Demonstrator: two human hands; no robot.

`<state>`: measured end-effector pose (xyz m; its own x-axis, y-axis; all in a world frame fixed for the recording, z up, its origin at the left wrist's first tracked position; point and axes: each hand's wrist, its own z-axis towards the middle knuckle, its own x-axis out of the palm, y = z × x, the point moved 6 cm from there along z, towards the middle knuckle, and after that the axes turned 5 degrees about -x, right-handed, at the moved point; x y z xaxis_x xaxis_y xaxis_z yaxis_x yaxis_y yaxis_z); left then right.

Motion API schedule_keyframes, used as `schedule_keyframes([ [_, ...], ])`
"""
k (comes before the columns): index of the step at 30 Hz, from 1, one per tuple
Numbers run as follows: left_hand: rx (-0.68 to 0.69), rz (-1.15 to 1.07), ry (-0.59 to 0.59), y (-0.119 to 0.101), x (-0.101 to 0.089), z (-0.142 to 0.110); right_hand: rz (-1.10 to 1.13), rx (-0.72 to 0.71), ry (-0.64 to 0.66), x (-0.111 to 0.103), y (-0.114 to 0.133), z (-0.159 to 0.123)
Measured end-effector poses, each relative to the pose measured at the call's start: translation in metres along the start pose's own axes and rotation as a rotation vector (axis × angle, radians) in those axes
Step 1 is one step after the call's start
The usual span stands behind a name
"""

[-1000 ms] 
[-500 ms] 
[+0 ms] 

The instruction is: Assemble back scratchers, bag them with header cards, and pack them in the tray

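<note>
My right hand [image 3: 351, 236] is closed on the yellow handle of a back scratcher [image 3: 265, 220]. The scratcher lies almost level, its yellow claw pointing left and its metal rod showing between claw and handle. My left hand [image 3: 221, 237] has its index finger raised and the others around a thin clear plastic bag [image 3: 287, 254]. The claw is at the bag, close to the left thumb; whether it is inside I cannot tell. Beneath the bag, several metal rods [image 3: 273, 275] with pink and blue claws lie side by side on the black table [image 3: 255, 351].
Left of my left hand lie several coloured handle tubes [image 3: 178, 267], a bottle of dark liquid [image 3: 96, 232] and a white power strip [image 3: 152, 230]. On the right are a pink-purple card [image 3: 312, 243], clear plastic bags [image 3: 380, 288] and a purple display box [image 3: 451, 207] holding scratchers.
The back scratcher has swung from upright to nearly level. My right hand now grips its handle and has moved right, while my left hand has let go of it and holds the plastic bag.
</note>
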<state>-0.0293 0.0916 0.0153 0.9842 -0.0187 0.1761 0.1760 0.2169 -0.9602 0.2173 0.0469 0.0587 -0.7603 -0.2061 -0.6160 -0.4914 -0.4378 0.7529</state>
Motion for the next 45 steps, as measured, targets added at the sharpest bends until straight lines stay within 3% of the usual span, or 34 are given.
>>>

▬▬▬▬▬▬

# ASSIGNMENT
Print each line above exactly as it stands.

# TASK SOLUTION
Demonstrator: two human hands; no robot.

`<state>`: measured end-effector pose (xyz m; its own x-axis, y-axis; all in a world frame fixed for the recording, z up, its origin at the left wrist's first tracked position; point and axes: each hand's wrist, its own z-axis towards the middle knuckle, its own x-axis out of the palm, y = z × x, the point moved 6 cm from there along z, towards the middle knuckle, and after that the axes turned 5 degrees about -x, right-handed, at the moved point; x y z xaxis_x xaxis_y xaxis_z yaxis_x yaxis_y yaxis_z); left then right.

Motion API schedule_keyframes, used as `schedule_keyframes([ [_, ...], ])`
"""
k (comes before the columns): index of the step at 30 Hz, from 1, one per tuple
Numbers run as follows: left_hand: rx (-0.68 to 0.69), rz (-1.15 to 1.07), ry (-0.59 to 0.59), y (-0.119 to 0.101), x (-0.101 to 0.089), z (-0.142 to 0.110); right_hand: rz (-1.10 to 1.13), rx (-0.72 to 0.71), ry (-0.64 to 0.66), x (-0.111 to 0.103), y (-0.114 to 0.133), z (-0.159 to 0.123)
Measured end-effector poses, each relative to the pose measured at the call's start: translation in metres along the start pose's own axes and rotation as a rotation vector (axis × angle, radians) in those axes
Step 1 is one step after the call's start
The usual span stands behind a name
"""

[-1000 ms] 
[-500 ms] 
[+0 ms] 

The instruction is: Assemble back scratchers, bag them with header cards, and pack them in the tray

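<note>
My right hand [image 3: 351, 236] is closed on the yellow handle of a back scratcher [image 3: 265, 220]. The scratcher lies almost level, its yellow claw pointing left and its metal rod showing between claw and handle. My left hand [image 3: 221, 237] has its index finger raised and the others around a thin clear plastic bag [image 3: 287, 254]. The claw is at the bag, close to the left thumb; whether it is inside I cannot tell. Beneath the bag, several metal rods [image 3: 273, 275] with pink and blue claws lie side by side on the black table [image 3: 255, 351].
Left of my left hand lie several coloured handle tubes [image 3: 178, 267], a bottle of dark liquid [image 3: 96, 232] and a white power strip [image 3: 152, 230]. On the right are a pink-purple card [image 3: 312, 243], clear plastic bags [image 3: 380, 288] and a purple display box [image 3: 451, 207] holding scratchers.
The back scratcher has swung from upright to nearly level. My right hand now grips its handle and has moved right, while my left hand has let go of it and holds the plastic bag.
</note>
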<state>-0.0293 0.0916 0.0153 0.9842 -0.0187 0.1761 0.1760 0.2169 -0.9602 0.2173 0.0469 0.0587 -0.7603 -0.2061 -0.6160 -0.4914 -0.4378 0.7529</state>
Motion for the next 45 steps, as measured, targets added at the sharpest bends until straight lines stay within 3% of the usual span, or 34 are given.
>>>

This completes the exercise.